The recent press coverage of Islamic fundamentalism may give the impression that Islam is even worse than Christianity when it comes to anti Gay bigotry. Yet the law calling for the death penalty is seldom enforced, especially since several witnesses are required for a conviction. Even in Afghanistan, where rural women will often run and hide in their houses if a strange man approaches their village, local warlords would often select youths to be their concubines. The youth's family would say he was working for the local warlord so it was not talked about openly, but everyone knew what the family meant when they said their son was working for the local warlord.

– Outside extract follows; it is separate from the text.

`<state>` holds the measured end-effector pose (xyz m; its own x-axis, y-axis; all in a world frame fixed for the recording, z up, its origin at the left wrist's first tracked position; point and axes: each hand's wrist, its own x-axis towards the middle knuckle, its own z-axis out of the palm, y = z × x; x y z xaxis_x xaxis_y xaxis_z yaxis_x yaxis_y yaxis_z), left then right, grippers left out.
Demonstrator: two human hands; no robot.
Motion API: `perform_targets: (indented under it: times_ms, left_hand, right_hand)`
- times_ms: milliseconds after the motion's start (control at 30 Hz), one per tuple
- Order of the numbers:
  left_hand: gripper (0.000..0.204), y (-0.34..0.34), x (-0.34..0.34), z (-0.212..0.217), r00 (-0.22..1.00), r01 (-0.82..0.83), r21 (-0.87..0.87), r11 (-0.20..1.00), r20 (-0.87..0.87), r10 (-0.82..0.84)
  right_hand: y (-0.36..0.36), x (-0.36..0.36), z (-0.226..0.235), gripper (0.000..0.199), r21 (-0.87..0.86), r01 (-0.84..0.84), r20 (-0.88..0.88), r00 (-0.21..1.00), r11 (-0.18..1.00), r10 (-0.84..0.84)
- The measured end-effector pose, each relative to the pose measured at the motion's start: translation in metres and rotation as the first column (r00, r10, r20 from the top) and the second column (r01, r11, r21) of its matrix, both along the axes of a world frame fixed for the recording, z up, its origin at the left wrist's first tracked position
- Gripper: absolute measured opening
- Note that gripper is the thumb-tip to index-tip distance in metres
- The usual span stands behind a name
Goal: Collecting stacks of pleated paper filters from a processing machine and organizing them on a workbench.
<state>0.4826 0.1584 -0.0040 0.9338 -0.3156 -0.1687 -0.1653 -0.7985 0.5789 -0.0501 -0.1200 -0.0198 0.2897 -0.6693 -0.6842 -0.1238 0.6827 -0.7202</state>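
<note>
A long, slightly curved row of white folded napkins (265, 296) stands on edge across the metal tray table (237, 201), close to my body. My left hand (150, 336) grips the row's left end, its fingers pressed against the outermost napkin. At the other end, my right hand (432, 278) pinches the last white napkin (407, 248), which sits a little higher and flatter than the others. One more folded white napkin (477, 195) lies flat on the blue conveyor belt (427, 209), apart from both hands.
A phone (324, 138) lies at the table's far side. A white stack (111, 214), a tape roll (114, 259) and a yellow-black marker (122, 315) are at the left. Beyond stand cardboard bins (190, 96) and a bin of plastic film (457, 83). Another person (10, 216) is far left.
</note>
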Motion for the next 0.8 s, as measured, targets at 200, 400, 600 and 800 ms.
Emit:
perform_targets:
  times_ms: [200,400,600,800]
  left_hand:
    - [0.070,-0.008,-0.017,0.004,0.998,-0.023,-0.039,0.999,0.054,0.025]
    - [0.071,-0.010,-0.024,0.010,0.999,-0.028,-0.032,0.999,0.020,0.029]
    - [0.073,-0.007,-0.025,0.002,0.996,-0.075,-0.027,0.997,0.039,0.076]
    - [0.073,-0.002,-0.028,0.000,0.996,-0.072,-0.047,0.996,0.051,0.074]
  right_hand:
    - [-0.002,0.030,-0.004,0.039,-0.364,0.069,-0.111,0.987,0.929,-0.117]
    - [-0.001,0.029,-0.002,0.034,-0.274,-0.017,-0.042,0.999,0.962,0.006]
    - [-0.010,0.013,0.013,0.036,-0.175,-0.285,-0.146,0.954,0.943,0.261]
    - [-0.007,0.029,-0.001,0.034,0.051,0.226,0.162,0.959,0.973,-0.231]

And when we look at Islamic religious mythology, we find an
attenuation of Judaeo-Christian erotophobia. There is sex in the
Muslim heaven. Sura LII, 20-24 of the Koran promises that in
paradise one can enjoy "houris with large eyes," while the pleasures
of Gay sex are promised in Sura LXXVI, 19, where one may
enjoy "immortal ephebes, whom you might take for separate pearls."

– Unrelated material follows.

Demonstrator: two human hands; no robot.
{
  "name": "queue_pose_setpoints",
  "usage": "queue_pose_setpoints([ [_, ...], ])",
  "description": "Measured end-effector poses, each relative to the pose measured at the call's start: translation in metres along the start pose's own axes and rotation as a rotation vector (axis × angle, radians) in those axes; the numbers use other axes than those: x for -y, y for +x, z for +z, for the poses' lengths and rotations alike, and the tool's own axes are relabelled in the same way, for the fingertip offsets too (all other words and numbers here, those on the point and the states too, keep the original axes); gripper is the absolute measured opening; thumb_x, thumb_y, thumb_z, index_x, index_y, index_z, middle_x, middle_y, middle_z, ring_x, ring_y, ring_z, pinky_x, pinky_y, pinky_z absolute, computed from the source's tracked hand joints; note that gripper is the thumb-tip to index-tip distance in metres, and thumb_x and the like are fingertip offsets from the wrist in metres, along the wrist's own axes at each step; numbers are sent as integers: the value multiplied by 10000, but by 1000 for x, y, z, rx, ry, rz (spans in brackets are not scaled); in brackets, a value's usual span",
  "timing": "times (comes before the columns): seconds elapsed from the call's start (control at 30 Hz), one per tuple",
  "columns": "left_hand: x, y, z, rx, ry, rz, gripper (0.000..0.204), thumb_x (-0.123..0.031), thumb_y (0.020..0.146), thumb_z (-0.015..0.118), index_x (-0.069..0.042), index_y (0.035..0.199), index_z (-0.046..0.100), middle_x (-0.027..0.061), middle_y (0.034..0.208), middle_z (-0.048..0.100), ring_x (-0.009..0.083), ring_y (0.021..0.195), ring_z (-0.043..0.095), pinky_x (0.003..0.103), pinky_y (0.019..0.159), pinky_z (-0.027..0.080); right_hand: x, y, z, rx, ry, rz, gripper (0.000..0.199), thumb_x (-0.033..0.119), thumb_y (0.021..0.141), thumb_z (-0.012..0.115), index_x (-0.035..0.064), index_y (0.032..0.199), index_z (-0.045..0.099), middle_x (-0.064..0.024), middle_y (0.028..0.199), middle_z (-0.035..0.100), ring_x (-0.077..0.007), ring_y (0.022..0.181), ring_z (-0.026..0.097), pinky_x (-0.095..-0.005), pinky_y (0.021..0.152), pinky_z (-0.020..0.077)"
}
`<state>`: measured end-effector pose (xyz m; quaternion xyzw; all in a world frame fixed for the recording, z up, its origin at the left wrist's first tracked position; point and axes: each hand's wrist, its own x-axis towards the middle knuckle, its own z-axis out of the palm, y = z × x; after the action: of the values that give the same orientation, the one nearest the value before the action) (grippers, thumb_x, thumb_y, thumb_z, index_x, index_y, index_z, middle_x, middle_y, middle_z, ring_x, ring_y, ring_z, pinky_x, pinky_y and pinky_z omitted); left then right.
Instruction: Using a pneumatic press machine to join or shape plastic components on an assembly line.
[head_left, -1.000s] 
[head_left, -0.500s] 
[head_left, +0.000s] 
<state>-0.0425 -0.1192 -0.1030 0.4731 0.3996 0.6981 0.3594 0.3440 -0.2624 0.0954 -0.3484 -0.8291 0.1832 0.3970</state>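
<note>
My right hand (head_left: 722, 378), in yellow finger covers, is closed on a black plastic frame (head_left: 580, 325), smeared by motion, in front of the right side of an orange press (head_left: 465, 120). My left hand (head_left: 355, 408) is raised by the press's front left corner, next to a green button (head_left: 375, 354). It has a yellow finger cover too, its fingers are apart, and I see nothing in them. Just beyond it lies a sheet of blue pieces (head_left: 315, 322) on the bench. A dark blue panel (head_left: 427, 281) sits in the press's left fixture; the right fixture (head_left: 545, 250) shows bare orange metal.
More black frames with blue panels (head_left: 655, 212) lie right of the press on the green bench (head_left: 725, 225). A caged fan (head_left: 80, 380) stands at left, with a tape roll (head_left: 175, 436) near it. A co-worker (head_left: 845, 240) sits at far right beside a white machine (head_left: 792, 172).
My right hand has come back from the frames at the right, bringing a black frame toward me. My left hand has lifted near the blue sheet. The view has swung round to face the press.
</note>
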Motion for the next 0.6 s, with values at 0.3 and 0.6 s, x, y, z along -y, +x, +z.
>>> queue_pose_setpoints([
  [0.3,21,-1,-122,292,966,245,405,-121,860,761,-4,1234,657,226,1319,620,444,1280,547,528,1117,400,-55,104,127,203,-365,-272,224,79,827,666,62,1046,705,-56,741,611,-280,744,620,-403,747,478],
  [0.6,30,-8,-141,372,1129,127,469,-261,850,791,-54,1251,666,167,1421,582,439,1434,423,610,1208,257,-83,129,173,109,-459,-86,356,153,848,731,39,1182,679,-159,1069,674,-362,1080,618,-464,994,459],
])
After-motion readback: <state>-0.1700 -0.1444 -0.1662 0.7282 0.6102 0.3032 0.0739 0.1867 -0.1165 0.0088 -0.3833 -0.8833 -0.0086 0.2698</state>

Almost all authorities are agreed that virtually all the cultures of
the ancient world accepted Gays and Lesbians. These authorities
include Hans Licht, Sexual Life in Ancient Greece; Edward
Westermarck, The Origin and Development of Moral Ideas; Wainwright
Churchill, Homosexual Behavior Among Males; and C.C. Ford and F. A.

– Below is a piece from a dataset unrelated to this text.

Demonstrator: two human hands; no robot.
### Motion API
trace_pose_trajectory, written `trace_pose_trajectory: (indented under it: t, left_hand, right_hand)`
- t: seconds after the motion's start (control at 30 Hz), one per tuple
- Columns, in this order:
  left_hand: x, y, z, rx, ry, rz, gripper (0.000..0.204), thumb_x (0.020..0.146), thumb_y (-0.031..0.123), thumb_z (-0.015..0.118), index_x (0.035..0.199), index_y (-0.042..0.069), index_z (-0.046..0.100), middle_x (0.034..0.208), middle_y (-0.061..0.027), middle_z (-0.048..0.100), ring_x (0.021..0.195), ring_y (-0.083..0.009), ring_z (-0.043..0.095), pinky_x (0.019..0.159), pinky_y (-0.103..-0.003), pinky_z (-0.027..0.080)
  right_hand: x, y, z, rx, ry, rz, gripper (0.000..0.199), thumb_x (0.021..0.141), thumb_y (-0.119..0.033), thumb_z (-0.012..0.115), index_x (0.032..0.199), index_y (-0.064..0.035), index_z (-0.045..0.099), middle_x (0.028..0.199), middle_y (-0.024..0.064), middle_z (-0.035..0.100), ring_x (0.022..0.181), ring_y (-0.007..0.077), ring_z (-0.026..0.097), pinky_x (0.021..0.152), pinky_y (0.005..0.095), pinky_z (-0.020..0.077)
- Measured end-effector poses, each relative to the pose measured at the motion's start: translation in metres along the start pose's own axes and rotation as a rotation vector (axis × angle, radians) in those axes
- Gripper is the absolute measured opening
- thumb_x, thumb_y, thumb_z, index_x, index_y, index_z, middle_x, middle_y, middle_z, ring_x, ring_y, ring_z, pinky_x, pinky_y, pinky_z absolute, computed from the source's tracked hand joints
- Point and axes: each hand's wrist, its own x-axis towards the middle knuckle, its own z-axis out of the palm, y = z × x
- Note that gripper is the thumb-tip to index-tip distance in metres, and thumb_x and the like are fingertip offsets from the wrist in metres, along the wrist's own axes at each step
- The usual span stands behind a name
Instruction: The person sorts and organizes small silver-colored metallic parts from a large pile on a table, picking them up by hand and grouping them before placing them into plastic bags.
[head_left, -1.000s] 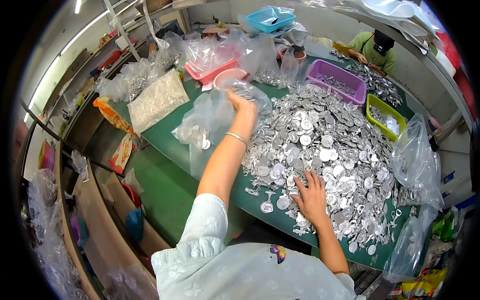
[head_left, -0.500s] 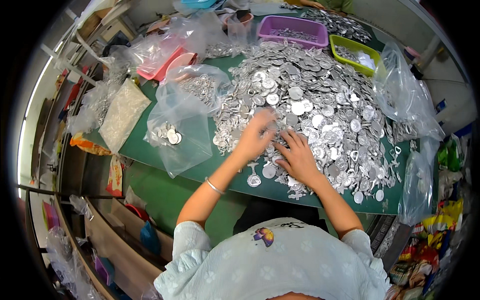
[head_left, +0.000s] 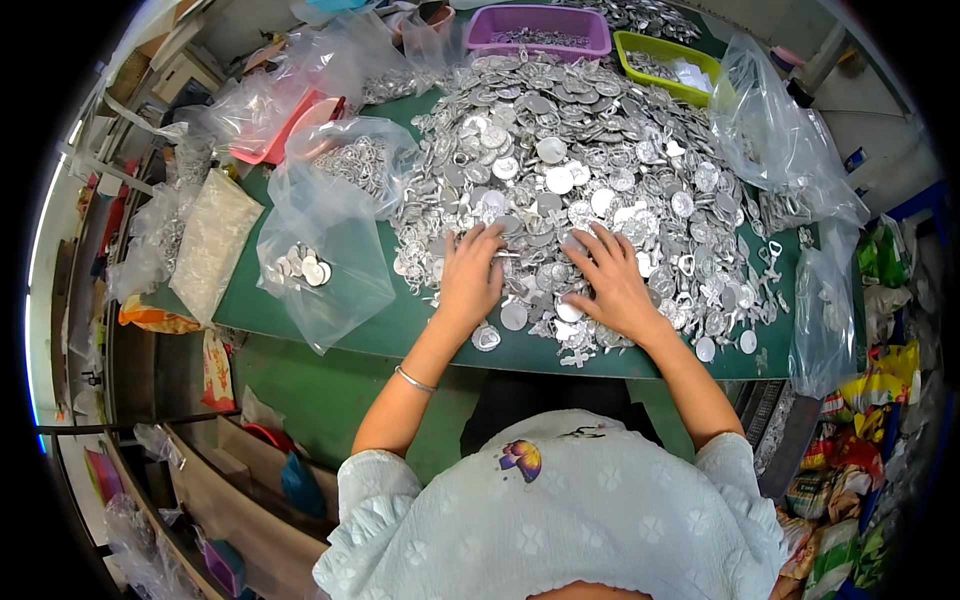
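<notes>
A wide heap of silver metal pieces [head_left: 560,130] spreads over the green table, mostly round medals with some crosses and loops. At its near left edge my left hand [head_left: 470,278] is closed, thumb and forefinger on a thin silver medal [head_left: 507,254] seen nearly edge-on. My right hand [head_left: 612,285] rests on the near part of the heap, fingers spread over the pieces, gripping nothing I can see. Between the hands lie loose medals, one a plain round disc [head_left: 514,316]. A small cross [head_left: 576,358] lies nearer the table edge.
Left of the heap, a clear plastic bag [head_left: 325,290] has several discs on it. Behind it are a bag of small metal parts [head_left: 352,165] and a pink tray [head_left: 280,130]. Purple [head_left: 537,20] and yellow-green [head_left: 668,90] bins stand at the back. Clear bags [head_left: 770,130] hang right.
My left hand has moved left and toward me, away from my right hand, and is no longer blurred. My right hand's fingers are more spread. The whole view has shifted slightly.
</notes>
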Motion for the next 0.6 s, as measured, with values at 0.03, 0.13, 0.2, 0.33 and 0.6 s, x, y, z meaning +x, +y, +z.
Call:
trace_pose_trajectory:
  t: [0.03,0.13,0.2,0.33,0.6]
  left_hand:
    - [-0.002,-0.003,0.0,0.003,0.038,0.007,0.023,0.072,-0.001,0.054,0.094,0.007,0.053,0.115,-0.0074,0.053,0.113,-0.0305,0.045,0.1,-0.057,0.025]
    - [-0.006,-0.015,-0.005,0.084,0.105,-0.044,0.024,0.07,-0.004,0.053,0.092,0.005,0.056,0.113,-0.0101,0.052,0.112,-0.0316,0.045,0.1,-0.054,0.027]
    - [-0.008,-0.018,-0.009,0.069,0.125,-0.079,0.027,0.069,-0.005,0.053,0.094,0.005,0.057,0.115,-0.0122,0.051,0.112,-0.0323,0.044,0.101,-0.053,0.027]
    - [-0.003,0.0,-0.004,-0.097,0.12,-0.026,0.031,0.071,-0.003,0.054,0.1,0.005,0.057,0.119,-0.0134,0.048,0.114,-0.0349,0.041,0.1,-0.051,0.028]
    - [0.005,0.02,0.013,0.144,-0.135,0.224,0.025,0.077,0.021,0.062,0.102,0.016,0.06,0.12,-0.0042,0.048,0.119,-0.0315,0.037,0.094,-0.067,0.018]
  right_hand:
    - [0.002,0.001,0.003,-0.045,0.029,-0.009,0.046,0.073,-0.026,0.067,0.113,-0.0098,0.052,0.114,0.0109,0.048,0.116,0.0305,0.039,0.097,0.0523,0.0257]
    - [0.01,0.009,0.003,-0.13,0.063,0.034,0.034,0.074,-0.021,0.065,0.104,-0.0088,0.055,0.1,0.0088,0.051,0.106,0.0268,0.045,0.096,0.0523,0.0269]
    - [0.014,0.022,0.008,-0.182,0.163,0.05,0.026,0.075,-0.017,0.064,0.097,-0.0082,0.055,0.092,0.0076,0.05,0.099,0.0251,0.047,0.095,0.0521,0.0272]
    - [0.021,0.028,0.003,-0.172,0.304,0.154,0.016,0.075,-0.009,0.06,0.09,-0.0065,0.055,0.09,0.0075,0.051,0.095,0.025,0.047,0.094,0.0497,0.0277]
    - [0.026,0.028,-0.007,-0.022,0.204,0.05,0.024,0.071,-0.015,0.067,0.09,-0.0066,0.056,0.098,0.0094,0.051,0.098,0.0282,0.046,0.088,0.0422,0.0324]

Beach, Patterns of Sexual Behavior.
These authorities report acceptance of Gays and Lesbians among the
Greeks, Germans, Scandinavians, Egyptians, Etruscans, Cretans,
Carthaginians, Sumerians, Chinese and Japanese. In India, the
penalty was only a ritual of self-cleansing in water instead of the
Christian penalty of death by fire. Ford and Beach report that in a
recent survey of anthropological data, 49 out of 76, or 64 percent of
the cultures for which information was available, accepted some form
of Gay or Lesbian sex.
In a study of 193 world cultures, P. Hoch and J. Zubin reported in
Psychosexual Development in Health and Disease that 28 percent of the
cultures totally accepted male Gays, 58 percent partially accepted
them, and only 14 percent rejected Gays. The corresponding figures
for Lesbians were 10 percent, 79 percent and 11 percent. It is no
wonder then that psychologist Wardell B. Pomeroy stated in his
essay "Homosexuality", printed in The Same Sex, that Western culture
is almost unique not only in its rejection of Gays and Lesbians but
in the prescriptions, the anxieties and the rigidities with which it
has surrounded sex in general.
D.J. West states in Homosexuality; "for a perfect example of a
homosexually oriented civilization none can compare with classical
Greece. When Plato wrote so sublimely of the emotions and
aspirations of love he was describing what we would call
perversion." The pre-Christian Romans had only one law dealing with
Gays, the Lex Scautinia, and it only prohibited sex between a
freeborn youth and a slave. By the time of the Empire, even this was
not enforced.
However, there was an increasing asceticism in the last centuries of
the ancient world as people turned from the increasing hardships of
this world to the joys of an imaginary better world. Christianity,
as a fusion between Hebrew religion and Greek philosophy, combined
the worst aspects of the erotophobia in both. Although the first
Christian emperor, Constantine, did not pass any laws against Gays,
his successor, Constantius issued a decree in 342 A.D. calling for
Gays to be beheaded. The penalty of burning alive was first decreed
by Valentinian II on August 6, 390 A.D. The practice of burning gays
alive continued in Europe until the latter part of the 18th century.